During one song he drops into a
Geechee way of speaking, which historians believe could indicate that he came from a
region by the coast in the state of Georgia. Nothing at all is recorded about
his death and there is no definitive proof of his real name given at birth. It's been suggested that his name may have been Arthur Phelps, but there is no real proof of this.
The last name "Phelps" possibly came about when he responded to Blind Willie McTell during a chat in 1925 in Atlanta, but Blake was never noted to have frequented that state; nor did Blind Willie ever visit Chicago. It’s known that several of Blake's songs copyright with the name 'Arthur Blake', and when he recorded with Papa Charlie Jackson, "Papa Charlie and Blind Blake Talk About It", these words can be easily heard:
Papa Charlie: What's your right name?
Arthur Blake: My right name is Arthur Blake!
He began recording the first time in 1926 and his songs were very popular. His first track was "Early Morning Blues" and "West
Coast Blues" was on the flip side of the disk. They are wonderful examples of Blake's magic and presented the corner stones of the new ragtime blues guitar style, which became known as "Piedmont".
That Amazing Guitar Finger Picking Technique
It's not known if Blake was taught by a previous master, or how he formed his idiosyncratic playing style. Of course, many guitar players had a complex and rhythmic guitar technique, but not many were so accurate and quick as Blake.In his musical presentations, regardless of the key, the formations he used were often strikingly simple. His left hand fretting fingers were good at damping the bass string sound and that movement is vita when finger picking rapidly. It seems to me his picking hand (the right) was the most important, but of course both hands coordinate to make that wonderful sound.
His finger picking patterns could be separated into these parts – rolling thumb strikes, rapid finger triplets and single string runs picked with alternating thumb and finger. It’s true that other players had these techniques, but Blake used these techniques continuously throughout his songs, forming complicated and syncopated combinations.

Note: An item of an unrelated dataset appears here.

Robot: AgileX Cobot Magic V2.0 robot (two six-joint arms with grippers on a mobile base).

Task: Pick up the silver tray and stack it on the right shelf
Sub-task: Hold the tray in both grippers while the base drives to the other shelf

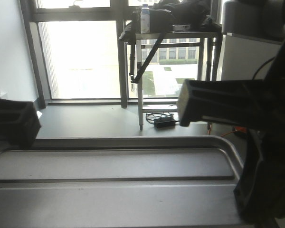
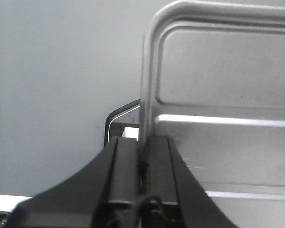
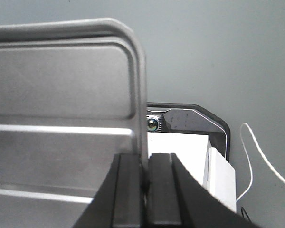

His thumb action in should be a particular subject of students starting to learn how to play blues guitar in the ragtime blues style. Many guitar players know the picking pattern called ‘alternating bass’. However, Blake would roll his thumb between two bass strings, forming two beats instead of one! Also, he could change the picking pattern and reverse it in mid flow, which exemplifies Blake's incredible dexterity.
Author: Jim Bruce
Date: 2014-07-28
Southern Rag - Blind Blake
Blake Went Out As He Came In - Shrouded in Mystery
Blake's last songs were recorded in 1932,
and the financial failure of Paramount Records accelerated an already ending career.
By all accounts, he took to drinking too much towards his final years. Possibly this was a contributory factor to his early death when he was just forty. Here again, we don't know exactly when or how he met his end – Gary Davis related that Blake was knocked down a street car in Chicago, and died as a result.